Please report, as a single number with no other text, how many lines of the listing contain "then".
[[ SOURCE DATA, beginning ]]
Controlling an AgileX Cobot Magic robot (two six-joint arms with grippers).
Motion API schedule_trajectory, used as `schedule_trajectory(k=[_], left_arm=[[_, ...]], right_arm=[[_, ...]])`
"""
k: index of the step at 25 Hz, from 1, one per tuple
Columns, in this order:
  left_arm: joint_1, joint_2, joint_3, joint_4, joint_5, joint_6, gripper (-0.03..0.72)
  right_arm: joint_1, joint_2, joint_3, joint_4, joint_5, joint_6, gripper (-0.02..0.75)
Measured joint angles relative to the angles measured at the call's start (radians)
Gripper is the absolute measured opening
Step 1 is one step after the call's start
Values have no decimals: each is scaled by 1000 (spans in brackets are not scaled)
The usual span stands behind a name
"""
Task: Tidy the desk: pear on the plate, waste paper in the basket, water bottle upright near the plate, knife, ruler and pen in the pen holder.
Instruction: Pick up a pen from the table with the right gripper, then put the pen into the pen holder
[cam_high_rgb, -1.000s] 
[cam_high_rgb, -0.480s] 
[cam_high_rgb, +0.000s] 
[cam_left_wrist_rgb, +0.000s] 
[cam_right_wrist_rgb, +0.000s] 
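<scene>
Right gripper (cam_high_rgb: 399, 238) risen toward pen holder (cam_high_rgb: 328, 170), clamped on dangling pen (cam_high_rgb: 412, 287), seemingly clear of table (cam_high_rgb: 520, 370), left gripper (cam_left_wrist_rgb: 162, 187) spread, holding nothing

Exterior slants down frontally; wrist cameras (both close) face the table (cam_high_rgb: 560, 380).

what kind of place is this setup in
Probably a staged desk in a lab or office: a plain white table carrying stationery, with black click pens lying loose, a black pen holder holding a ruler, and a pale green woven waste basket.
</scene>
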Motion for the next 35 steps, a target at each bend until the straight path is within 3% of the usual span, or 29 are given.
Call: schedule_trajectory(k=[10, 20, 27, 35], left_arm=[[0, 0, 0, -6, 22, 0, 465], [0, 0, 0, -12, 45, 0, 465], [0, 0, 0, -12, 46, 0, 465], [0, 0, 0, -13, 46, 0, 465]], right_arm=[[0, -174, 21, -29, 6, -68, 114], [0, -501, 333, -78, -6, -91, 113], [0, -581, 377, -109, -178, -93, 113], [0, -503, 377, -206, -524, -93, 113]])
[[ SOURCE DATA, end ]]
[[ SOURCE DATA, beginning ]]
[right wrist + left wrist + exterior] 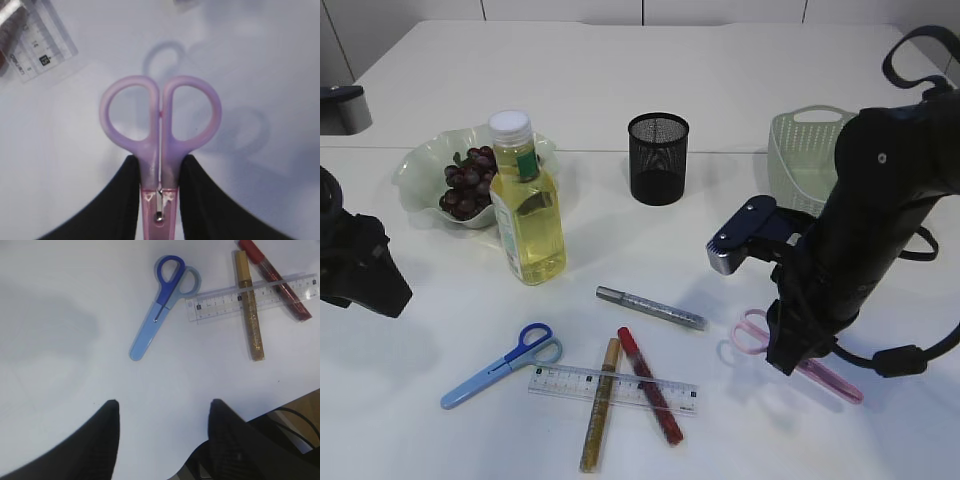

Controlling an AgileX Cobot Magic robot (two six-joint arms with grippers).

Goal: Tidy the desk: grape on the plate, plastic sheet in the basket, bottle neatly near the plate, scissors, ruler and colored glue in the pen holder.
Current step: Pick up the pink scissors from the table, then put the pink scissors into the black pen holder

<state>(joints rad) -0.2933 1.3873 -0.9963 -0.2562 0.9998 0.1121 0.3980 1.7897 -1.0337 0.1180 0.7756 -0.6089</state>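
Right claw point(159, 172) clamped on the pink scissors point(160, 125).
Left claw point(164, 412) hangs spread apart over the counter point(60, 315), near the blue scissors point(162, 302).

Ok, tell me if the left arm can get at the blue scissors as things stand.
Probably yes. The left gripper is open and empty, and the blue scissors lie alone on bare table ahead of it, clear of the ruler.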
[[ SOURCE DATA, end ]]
EXPECTED ANSWER:
2